Work instructions:
Look in the material below for the line with "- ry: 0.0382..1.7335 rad" and the line with "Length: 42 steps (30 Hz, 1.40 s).", then set down exactly those two lines and all lines between, nothing more.

*** Begin section ***

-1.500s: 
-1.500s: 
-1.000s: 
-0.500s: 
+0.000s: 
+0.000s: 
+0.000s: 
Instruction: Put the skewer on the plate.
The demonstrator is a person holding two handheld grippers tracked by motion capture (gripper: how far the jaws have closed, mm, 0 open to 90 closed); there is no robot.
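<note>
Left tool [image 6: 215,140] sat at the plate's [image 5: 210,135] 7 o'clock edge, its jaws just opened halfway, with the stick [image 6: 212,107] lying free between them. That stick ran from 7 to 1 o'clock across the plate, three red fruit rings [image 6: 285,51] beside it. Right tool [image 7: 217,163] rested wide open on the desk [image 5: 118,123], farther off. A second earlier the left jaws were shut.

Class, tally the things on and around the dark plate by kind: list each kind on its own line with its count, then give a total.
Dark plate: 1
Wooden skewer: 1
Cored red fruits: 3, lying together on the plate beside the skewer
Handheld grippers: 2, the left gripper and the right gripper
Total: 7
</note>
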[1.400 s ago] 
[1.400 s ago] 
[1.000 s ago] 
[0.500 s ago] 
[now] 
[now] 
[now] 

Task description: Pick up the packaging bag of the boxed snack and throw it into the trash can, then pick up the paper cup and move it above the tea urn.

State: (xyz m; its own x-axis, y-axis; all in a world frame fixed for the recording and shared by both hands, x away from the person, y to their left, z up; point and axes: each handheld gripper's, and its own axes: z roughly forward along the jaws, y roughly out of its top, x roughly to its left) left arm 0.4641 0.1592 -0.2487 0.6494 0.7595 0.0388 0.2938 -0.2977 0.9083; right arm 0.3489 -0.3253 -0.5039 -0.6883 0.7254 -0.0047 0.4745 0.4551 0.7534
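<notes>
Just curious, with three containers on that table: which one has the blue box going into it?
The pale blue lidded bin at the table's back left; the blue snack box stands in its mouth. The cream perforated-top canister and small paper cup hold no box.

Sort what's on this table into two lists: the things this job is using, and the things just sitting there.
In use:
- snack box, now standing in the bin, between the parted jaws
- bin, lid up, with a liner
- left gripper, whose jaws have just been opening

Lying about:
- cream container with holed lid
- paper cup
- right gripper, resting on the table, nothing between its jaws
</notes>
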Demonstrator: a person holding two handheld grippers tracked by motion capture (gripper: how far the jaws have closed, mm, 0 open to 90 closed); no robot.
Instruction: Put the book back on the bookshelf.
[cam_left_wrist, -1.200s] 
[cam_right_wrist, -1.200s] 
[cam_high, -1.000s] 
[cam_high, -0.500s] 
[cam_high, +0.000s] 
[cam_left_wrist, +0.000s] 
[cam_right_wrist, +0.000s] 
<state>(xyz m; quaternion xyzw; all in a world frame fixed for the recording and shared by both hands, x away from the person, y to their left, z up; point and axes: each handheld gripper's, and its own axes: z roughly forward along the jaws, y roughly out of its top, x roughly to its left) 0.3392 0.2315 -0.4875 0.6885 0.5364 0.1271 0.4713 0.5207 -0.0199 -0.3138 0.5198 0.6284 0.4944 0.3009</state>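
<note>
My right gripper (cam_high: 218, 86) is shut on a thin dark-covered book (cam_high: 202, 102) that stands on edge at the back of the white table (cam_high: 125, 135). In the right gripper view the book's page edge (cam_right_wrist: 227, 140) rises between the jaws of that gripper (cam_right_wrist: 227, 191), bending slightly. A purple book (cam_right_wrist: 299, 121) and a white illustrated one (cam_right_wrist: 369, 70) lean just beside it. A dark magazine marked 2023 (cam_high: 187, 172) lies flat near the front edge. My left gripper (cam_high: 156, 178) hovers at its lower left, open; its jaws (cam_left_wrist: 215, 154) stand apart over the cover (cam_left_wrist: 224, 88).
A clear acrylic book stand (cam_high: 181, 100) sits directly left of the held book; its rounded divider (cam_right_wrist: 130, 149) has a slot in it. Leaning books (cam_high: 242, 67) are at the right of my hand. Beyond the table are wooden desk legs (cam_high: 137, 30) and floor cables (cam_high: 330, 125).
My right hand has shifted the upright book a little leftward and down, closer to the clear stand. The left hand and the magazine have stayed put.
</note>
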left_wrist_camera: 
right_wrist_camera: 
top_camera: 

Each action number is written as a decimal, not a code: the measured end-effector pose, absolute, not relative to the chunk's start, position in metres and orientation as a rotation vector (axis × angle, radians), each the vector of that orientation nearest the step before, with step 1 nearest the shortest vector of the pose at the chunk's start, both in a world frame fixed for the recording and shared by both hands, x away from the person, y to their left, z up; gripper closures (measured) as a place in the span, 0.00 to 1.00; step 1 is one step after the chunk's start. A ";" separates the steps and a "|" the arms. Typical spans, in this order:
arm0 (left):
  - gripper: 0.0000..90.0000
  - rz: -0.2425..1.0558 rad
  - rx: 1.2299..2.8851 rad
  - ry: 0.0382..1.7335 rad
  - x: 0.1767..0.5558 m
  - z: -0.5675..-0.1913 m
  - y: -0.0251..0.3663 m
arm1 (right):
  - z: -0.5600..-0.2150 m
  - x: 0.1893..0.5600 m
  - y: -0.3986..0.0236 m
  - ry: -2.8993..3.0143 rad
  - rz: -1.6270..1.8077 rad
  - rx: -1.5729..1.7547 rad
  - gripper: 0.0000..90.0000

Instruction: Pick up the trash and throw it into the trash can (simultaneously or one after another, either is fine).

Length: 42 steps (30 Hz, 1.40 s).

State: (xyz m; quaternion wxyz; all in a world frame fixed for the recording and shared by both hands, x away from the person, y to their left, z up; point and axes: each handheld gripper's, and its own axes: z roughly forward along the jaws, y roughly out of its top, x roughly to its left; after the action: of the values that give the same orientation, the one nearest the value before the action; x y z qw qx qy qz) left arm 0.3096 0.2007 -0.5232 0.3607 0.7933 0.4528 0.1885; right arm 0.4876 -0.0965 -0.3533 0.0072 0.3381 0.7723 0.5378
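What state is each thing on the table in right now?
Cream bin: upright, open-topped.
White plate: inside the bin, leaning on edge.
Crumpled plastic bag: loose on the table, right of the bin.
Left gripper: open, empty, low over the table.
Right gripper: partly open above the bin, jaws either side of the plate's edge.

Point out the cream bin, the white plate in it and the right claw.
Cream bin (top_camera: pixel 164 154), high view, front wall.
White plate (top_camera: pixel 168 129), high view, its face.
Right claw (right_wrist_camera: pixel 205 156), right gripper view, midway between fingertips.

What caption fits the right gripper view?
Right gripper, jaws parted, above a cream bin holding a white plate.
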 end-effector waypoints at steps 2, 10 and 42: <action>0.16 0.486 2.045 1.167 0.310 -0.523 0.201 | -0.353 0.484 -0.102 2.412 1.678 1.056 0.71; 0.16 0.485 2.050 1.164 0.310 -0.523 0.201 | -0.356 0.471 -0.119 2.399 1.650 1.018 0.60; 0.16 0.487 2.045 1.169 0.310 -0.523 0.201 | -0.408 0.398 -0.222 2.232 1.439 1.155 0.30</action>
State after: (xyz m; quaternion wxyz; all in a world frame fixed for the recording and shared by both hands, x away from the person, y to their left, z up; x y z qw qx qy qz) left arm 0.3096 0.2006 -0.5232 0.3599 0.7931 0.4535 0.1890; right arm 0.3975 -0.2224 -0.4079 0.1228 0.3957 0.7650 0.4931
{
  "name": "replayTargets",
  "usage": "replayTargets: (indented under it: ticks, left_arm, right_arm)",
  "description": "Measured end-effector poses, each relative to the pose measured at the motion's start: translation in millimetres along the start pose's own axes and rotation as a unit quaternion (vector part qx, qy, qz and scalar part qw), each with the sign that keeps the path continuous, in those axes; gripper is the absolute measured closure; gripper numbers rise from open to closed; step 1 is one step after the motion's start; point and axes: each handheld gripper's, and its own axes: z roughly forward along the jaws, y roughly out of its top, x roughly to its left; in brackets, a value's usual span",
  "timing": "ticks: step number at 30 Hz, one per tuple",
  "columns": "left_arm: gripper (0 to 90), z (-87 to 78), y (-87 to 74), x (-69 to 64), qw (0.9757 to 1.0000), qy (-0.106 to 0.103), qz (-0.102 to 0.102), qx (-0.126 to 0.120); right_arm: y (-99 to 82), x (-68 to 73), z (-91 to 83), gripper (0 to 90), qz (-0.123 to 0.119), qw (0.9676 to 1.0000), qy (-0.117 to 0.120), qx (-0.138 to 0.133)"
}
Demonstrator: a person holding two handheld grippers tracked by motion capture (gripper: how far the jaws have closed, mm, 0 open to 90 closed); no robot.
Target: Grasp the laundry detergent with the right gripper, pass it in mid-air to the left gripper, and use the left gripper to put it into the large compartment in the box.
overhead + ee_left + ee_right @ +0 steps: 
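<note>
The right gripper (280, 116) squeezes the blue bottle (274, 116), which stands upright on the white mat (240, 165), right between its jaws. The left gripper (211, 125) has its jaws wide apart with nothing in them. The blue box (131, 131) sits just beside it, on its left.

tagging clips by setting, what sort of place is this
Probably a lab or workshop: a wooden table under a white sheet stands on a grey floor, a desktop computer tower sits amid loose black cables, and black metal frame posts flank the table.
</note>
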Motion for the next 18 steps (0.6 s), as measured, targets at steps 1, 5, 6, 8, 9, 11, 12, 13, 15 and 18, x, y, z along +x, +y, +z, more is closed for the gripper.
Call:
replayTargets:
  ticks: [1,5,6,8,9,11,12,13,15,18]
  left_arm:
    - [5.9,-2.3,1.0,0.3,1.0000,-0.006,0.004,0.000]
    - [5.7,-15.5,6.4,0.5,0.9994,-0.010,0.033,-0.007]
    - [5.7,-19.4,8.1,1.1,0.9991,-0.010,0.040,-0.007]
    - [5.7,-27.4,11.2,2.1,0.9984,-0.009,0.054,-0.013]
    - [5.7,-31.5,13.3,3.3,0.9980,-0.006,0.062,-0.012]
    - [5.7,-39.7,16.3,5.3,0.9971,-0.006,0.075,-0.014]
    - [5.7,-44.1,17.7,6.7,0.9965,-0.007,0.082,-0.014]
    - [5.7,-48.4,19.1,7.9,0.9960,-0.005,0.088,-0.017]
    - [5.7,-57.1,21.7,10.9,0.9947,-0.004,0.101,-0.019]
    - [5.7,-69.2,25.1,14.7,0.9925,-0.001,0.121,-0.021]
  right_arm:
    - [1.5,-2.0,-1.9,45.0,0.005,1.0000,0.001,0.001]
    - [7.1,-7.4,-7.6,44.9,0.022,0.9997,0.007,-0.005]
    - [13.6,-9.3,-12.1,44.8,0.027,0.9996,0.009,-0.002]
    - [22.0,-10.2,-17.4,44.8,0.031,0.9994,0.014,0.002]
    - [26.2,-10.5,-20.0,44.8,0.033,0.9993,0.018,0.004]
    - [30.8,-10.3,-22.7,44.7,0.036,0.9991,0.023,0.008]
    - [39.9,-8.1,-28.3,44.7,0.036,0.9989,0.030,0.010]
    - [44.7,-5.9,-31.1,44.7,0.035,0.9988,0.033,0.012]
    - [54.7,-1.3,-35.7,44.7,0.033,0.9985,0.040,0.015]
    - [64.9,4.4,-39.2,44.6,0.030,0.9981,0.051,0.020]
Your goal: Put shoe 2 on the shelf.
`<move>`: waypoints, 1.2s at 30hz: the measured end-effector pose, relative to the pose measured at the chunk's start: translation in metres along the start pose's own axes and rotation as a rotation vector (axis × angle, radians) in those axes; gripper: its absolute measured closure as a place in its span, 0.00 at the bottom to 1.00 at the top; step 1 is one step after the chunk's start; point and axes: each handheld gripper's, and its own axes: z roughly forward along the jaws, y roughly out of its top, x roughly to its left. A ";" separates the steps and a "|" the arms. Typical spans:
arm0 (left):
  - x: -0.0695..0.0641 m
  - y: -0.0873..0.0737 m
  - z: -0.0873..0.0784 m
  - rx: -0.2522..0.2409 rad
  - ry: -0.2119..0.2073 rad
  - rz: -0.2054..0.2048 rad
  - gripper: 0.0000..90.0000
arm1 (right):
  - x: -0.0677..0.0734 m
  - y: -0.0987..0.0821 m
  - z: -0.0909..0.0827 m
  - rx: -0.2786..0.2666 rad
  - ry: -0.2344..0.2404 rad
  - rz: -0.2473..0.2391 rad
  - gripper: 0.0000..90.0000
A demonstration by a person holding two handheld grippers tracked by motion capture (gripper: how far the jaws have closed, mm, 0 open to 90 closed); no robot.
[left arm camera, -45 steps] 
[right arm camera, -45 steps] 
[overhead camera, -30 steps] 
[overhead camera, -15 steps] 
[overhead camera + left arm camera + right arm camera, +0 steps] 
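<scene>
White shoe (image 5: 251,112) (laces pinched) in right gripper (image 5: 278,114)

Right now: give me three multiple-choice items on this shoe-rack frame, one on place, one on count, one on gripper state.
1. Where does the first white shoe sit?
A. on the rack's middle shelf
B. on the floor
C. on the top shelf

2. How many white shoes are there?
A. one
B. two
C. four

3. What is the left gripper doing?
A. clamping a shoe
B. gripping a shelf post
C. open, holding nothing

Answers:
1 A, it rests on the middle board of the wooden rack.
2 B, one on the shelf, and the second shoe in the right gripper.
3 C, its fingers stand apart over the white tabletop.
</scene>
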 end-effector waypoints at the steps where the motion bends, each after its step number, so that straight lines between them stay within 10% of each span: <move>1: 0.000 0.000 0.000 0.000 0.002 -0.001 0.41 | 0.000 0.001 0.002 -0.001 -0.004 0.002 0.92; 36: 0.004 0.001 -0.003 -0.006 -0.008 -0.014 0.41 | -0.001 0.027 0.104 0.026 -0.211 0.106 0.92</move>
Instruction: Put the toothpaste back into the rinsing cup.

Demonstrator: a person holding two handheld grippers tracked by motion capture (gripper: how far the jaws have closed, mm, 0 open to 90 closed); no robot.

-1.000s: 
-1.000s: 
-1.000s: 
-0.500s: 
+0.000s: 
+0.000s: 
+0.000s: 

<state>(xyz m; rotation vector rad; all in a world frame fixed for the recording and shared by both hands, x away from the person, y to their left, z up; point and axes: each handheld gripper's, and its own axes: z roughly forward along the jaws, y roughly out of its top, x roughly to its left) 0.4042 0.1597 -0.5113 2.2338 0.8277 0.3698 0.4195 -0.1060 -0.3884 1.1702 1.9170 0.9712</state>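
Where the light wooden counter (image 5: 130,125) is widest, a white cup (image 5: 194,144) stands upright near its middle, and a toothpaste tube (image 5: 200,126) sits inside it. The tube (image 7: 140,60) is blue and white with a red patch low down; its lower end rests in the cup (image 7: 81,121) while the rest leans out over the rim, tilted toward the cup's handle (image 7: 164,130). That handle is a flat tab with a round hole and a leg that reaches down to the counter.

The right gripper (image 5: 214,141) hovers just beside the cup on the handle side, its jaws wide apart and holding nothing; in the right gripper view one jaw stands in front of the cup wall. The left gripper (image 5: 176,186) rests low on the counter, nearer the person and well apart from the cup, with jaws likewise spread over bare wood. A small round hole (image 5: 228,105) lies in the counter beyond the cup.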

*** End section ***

Exercise solution:
  - ry: 0.0382..1.7335 rad
  - x: 0.1767..0.5558 m
  - z: -0.5675..-0.1913 m
  - y: -0.0251..0.3663 m
arm1 (right):
  - z: -0.5600..-0.2150 m
  - x: 0.1893..0.5600 m
  - y: -0.3986..0.0236 m
  - ry: -2.8993..3.0143 rad
  - rz: -1.6270..1.8077 rad
  - rx: -1.5729..1.7547 rad
  - gripper: 0.0000..90.0000

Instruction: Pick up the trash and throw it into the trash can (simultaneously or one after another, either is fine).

Length: 42 steps (30 Hz, 1.40 s).

This answer requires nothing further.